▼▼▼
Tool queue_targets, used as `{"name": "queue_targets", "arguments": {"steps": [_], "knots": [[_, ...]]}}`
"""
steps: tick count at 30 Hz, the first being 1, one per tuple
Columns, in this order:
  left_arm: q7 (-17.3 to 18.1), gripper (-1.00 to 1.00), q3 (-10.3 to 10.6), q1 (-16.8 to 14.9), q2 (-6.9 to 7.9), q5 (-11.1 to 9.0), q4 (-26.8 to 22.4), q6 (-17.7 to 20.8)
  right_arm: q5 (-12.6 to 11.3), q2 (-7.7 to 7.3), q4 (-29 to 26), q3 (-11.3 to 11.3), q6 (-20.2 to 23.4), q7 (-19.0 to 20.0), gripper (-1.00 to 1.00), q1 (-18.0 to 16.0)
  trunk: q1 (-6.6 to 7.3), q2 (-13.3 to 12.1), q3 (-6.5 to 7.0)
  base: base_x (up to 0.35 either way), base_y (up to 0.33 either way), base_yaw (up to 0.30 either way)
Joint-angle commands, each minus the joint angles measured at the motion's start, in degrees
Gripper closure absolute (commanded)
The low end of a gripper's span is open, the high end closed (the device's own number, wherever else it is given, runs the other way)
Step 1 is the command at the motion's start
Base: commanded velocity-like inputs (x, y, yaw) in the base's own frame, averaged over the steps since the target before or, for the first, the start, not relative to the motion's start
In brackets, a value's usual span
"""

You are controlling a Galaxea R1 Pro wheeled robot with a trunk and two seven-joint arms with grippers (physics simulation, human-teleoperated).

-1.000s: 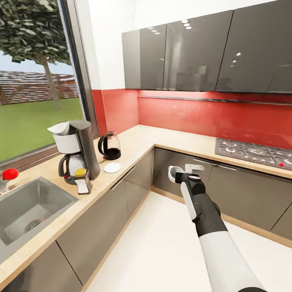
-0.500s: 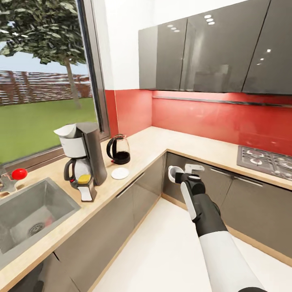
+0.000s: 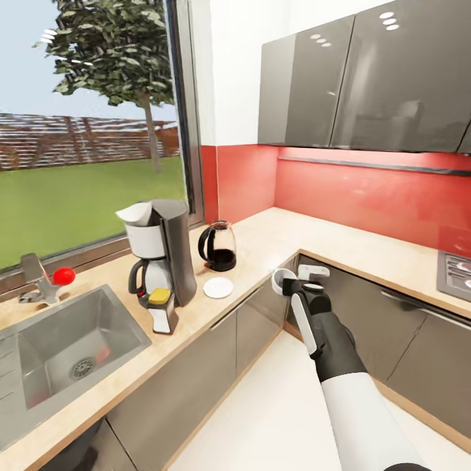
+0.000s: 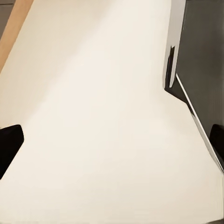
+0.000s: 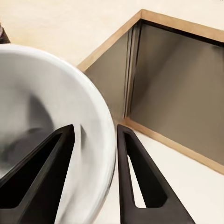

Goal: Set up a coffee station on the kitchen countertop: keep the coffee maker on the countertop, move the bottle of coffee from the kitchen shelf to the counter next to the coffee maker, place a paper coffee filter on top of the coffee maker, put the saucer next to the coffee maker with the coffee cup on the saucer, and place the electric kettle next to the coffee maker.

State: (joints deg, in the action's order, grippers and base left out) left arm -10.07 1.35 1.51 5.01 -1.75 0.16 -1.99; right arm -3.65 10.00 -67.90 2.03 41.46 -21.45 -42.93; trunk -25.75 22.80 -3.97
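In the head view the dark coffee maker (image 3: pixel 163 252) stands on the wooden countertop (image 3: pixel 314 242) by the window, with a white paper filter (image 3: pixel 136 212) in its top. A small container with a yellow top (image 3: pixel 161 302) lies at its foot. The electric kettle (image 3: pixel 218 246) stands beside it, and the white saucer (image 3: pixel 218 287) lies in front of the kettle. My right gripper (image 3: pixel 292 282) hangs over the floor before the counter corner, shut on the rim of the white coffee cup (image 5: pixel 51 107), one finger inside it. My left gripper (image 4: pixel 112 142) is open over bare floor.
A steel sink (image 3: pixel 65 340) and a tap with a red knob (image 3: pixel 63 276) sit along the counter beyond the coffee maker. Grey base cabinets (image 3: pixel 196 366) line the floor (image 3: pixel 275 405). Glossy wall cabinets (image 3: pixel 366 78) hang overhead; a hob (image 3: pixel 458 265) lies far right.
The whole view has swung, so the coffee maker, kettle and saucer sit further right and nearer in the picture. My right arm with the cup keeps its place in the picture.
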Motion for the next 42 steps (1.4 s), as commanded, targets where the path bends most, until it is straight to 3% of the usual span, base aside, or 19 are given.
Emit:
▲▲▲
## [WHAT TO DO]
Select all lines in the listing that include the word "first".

## [EXERCISE SOLUTION]
steps: tick count at 30 Hz, the first being 1, one per tuple
Base: commanded velocity-like inputs (x, y, yaw) in the base's own frame, averaged over the steps since the target before or, for the first, the start, not relative to the motion's start

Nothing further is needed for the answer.